*Task directions:* Return the full listing below, unchanged.
★ ★ ★ ★
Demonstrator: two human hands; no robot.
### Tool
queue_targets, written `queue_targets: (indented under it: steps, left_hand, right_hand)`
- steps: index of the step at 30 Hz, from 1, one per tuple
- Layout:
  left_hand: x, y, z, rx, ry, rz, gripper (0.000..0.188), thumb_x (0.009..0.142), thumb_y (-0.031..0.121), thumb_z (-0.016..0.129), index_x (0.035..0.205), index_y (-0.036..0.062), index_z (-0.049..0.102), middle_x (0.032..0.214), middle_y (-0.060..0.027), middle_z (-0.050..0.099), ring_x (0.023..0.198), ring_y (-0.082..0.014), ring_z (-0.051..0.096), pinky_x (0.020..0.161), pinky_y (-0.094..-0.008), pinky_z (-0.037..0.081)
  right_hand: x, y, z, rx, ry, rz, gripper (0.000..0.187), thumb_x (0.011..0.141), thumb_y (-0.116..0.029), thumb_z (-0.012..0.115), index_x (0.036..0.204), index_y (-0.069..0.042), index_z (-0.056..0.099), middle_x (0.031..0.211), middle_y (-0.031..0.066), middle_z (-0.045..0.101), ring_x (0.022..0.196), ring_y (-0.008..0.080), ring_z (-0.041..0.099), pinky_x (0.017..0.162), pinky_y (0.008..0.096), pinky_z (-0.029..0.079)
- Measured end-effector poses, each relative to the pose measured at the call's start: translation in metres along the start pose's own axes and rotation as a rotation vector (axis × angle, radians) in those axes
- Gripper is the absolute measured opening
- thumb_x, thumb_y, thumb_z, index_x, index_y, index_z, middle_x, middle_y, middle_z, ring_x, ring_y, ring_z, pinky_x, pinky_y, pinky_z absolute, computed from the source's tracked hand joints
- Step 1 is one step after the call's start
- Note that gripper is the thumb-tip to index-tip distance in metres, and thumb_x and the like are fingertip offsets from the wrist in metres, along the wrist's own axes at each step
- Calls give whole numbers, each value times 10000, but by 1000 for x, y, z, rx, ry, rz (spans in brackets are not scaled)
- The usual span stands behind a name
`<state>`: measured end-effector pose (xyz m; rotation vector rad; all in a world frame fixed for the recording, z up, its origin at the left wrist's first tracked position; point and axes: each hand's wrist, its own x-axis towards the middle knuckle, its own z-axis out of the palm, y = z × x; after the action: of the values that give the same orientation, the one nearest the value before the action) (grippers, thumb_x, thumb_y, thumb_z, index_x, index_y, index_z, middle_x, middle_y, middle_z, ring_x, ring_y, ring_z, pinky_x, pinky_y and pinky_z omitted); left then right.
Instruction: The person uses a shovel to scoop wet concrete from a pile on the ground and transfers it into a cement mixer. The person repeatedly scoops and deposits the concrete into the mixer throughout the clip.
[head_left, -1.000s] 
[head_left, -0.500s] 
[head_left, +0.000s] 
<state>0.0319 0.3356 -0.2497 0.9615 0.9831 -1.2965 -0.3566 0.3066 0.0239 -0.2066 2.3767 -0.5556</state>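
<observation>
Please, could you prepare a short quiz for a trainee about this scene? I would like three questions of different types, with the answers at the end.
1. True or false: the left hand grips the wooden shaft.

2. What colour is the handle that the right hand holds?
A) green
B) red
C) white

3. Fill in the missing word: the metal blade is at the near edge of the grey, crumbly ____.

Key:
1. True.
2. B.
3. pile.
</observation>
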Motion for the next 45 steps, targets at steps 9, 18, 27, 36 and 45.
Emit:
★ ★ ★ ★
*Reply:*
Demonstrator: two human hands; no robot.
### Tool
queue_targets, written `queue_targets: (indented under it: steps, left_hand, right_hand)`
- steps: index of the step at 30 Hz, from 1, one per tuple
- Layout:
  left_hand: x, y, z, rx, ry, rz, gripper (0.000..0.188), thumb_x (0.009..0.142), thumb_y (-0.031..0.121), thumb_z (-0.016..0.129), index_x (0.035..0.205), index_y (-0.036..0.062), index_z (-0.049..0.102), middle_x (0.032..0.214), middle_y (-0.060..0.027), middle_z (-0.050..0.099), ring_x (0.023..0.198), ring_y (-0.082..0.014), ring_z (-0.051..0.096), pinky_x (0.020..0.161), pinky_y (-0.094..-0.008), pinky_z (-0.037..0.081)
  right_hand: x, y, z, rx, ry, rz, gripper (0.000..0.187), thumb_x (0.011..0.141), thumb_y (-0.116..0.029), thumb_z (-0.012..0.115), index_x (0.036..0.204), index_y (-0.069..0.042), index_z (-0.056..0.099), middle_x (0.031..0.211), middle_y (-0.031..0.066), middle_z (-0.045..0.101), ring_x (0.022..0.196), ring_y (-0.008..0.080), ring_z (-0.041..0.099), pinky_x (0.017..0.162), pinky_y (0.008..0.096), pinky_z (-0.029..0.079)
- Measured end-effector poses, each relative to the pose measured at the call's start: translation in metres along the start pose's own axes and rotation as a rotation vector (axis × angle, radians) in those axes
- Gripper is the absolute measured opening
- thumb_x, thumb_y, thumb_z, index_x, index_y, index_z, middle_x, middle_y, middle_z, ring_x, ring_y, ring_z, pinky_x, pinky_y, pinky_z absolute, computed from the source's tracked hand joints
- Step 1 is one step after the call's start
- Note that gripper is the thumb-tip to index-tip distance in metres, and thumb_x and the like are fingertip offsets from the wrist in metres, along the wrist's own axes at each step
- Calls give whole numbers, each value times 10000, but by 1000 for x, y, z, rx, ry, rz (spans in brackets are not scaled)
- The usual span stands behind a name
`<state>`: measured end-effector pose (xyz m; rotation vector rad; all in a world frame fixed for the recording, z up, its origin at the left wrist's first tracked position; point and axes: each hand's wrist, its own x-axis towards the middle knuckle, its own z-axis out of the palm, y = z × x; after the action: of the values that give the same orientation, the one nearest the value before the action) (grippers, thumb_x, thumb_y, thumb_z, index_x, index_y, index_z, middle_x, middle_y, middle_z, ring_x, ring_y, ring_z, pinky_x, pinky_y and pinky_z omitted); left then right.
Instruction: The person uses a shovel to scoop wet concrete from a pile on the ground and transfers it into a cement mixer. The person repeatedly scoops and deposits the concrete into the mixer throughout the clip.
[head_left, -1.000s] 
[head_left, -0.500s] 
[head_left, +0.000s] 
<state>0.0319 0.3356 -0.2497 0.9615 0.9831 -1.2965 -0.3566 0.3066 0.0239 -0.2066 2.3767 -0.5556</state>
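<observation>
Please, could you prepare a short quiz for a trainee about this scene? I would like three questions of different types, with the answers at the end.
1. True or false: the left hand grips the wooden shaft.

2. What colour is the handle that the right hand holds?
A) green
B) red
C) white

3. Fill in the missing word: the metal blade is at the near edge of the grey, crumbly ____.

Key:
1. True.
2. B.
3. pile.
</observation>
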Motion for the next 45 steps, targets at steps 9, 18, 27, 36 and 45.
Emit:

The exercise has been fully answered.